**Assigned task**
The whole listing is to be set down again without alteration.

===============

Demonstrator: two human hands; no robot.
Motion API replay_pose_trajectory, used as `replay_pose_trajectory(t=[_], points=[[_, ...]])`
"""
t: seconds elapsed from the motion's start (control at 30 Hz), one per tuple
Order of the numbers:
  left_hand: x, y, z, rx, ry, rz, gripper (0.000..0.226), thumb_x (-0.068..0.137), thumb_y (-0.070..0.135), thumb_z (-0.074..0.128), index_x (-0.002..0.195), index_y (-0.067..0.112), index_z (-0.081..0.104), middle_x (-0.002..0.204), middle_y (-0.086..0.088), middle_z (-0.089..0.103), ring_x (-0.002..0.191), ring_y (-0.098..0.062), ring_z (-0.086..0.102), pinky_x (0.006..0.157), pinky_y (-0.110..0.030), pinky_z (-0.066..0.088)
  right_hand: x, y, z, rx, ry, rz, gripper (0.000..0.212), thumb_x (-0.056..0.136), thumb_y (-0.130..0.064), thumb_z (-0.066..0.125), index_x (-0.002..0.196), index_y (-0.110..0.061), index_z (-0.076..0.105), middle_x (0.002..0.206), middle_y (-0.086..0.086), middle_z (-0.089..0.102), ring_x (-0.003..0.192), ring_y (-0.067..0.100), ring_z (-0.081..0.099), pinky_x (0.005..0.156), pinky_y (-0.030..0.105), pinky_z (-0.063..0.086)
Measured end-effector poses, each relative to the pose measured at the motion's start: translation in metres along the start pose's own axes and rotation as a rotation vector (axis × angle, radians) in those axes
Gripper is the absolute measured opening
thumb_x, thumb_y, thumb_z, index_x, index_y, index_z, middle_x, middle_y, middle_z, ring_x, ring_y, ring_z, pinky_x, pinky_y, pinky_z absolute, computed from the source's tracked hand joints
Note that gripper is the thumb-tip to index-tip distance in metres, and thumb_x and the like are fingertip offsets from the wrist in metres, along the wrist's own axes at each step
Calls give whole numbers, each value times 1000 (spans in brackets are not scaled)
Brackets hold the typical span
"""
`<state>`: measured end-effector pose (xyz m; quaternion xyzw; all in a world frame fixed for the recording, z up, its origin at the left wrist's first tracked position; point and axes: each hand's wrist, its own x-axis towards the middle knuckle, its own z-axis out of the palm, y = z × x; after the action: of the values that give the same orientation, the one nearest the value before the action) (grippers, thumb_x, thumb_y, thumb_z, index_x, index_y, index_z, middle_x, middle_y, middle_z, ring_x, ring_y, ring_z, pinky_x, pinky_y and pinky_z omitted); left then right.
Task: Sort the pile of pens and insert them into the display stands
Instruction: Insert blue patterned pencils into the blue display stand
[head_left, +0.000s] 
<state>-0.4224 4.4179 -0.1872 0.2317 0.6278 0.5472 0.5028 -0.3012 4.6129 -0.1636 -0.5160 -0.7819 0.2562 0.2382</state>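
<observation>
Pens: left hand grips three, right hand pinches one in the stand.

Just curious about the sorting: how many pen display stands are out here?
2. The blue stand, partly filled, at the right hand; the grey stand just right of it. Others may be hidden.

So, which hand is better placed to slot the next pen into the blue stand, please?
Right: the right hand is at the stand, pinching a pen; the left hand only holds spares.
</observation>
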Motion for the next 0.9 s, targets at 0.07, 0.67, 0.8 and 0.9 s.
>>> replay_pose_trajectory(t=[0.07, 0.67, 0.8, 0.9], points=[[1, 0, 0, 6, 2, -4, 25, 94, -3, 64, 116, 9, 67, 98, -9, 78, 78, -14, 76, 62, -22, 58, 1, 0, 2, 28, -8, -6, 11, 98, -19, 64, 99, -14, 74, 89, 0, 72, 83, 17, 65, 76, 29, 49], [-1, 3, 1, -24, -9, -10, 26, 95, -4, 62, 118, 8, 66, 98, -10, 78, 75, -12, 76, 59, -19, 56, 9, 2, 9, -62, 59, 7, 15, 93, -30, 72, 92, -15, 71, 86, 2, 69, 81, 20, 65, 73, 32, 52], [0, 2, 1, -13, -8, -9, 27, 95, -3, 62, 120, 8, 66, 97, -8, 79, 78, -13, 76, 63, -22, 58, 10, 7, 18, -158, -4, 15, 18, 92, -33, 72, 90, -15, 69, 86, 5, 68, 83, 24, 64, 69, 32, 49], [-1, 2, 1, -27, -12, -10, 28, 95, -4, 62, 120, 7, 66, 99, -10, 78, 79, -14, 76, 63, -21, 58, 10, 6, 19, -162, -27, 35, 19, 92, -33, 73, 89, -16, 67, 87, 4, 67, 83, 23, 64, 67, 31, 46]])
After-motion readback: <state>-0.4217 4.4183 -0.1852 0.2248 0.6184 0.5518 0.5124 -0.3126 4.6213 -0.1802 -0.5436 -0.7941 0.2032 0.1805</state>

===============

**Output for this exercise**
Demonstrator: two human hands; no robot.
Motion API replay_pose_trajectory, used as `replay_pose_trajectory(t=[_], points=[[_, ...]])`
"""
t: seconds elapsed from the motion's start (control at 30 Hz), one per tuple
Order of the numbers:
  left_hand: x, y, z, rx, ry, rz, gripper (0.000..0.226), thumb_x (-0.068..0.137), thumb_y (-0.070..0.135), thumb_z (-0.074..0.128), index_x (-0.002..0.195), index_y (-0.067..0.112), index_z (-0.081..0.104), middle_x (-0.002..0.204), middle_y (-0.086..0.088), middle_z (-0.089..0.103), ring_x (-0.002..0.191), ring_y (-0.098..0.062), ring_z (-0.086..0.102), pinky_x (0.006..0.157), pinky_y (-0.110..0.030), pinky_z (-0.066..0.088)
  right_hand: x, y, z, rx, ry, rz, gripper (0.000..0.212), thumb_x (-0.056..0.136), thumb_y (-0.130..0.064), thumb_z (-0.066..0.125), index_x (-0.002..0.196), index_y (-0.110..0.061), index_z (-0.076..0.105), middle_x (0.002..0.206), middle_y (-0.086..0.086), middle_z (-0.089..0.102), ring_x (-0.003..0.192), ring_y (-0.067..0.100), ring_z (-0.081..0.099), pinky_x (0.005..0.156), pinky_y (-0.030..0.105), pinky_z (-0.063..0.086)
Measured end-effector poses, each relative to the pose measured at the motion's start: translation in metres along the start pose's own axes and rotation as a rotation vector (axis × angle, radians) in those axes
Gripper is the absolute measured opening
thumb_x, thumb_y, thumb_z, index_x, index_y, index_z, middle_x, middle_y, middle_z, ring_x, ring_y, ring_z, pinky_x, pinky_y, pinky_z absolute, computed from the source's tracked hand joints
Note that gripper is the thumb-tip to index-tip distance in metres, and thumb_x and the like are fingertip offsets from the wrist in metres, along the wrist's own axes at each step
Calls give whole numbers, each value times 1000 (spans in brackets are not scaled)
Brackets hold the typical span
"""
`<state>`: measured end-effector pose (xyz m; quaternion xyzw; all in a world frame fixed for the recording, z up, its origin at the left wrist's first tracked position; point and axes: each hand's wrist, its own x-axis towards the middle knuckle, its own z-axis out of the palm, y = z × x; after the action: of the values that give the same orientation, the one nearest the value before the action) (grippers, thumb_x, thumb_y, thumb_z, index_x, index_y, index_z, middle_x, middle_y, middle_z, ring_x, ring_y, ring_z, pinky_x, pinky_y and pinky_z omitted); left then right.
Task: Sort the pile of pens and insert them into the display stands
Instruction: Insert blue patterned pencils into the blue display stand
[head_left, +0.000s] 
<state>-0.4224 4.4179 -0.1872 0.2317 0.6278 0.5472 0.5028 -0.3012 4.6129 -0.1636 -0.5160 -0.7819 0.2562 0.2382</state>
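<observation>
Pens: left hand grips three, right hand pinches one in the stand.

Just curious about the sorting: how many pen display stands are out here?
2. The blue stand, partly filled, at the right hand; the grey stand just right of it. Others may be hidden.

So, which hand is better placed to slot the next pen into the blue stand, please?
Right: the right hand is at the stand, pinching a pen; the left hand only holds spares.
</observation>
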Motion for the next 0.9 s, targets at 0.07, 0.67, 0.8 and 0.9 s.
>>> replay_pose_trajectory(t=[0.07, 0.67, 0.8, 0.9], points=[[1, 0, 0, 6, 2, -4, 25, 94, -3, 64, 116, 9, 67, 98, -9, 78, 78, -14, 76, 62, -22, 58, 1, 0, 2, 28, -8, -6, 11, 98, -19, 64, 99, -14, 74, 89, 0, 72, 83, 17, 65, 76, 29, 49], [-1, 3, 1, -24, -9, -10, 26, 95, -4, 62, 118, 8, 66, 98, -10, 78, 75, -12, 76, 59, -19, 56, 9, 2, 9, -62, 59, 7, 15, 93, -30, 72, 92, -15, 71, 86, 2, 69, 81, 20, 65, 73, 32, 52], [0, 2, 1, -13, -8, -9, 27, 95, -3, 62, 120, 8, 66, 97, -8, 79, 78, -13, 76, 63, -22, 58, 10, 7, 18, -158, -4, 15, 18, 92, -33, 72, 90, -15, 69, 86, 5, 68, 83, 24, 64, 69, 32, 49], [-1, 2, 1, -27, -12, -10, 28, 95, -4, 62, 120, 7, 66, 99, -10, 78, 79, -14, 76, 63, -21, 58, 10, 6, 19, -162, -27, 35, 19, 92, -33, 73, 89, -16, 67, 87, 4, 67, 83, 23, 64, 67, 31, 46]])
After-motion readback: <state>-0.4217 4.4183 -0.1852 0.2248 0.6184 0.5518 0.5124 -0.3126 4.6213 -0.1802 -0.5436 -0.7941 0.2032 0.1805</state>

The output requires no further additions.